#### DATA SEGMENT ####

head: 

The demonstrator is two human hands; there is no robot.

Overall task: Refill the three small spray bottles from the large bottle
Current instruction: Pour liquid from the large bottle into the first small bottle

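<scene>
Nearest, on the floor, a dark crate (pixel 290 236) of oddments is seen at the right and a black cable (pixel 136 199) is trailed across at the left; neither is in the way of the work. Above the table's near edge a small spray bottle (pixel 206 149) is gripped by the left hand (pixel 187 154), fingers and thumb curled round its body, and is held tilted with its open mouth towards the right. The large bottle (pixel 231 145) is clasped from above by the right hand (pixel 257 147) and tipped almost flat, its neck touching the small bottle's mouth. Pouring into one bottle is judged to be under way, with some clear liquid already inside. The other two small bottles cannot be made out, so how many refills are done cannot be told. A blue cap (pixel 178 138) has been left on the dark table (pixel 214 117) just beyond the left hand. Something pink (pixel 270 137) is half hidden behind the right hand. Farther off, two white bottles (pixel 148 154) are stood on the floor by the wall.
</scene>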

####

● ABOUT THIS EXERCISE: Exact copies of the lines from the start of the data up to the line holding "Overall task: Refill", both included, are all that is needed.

● ANSWER TO THE EXERCISE:
head: 

The demonstrator is two human hands; there is no robot.

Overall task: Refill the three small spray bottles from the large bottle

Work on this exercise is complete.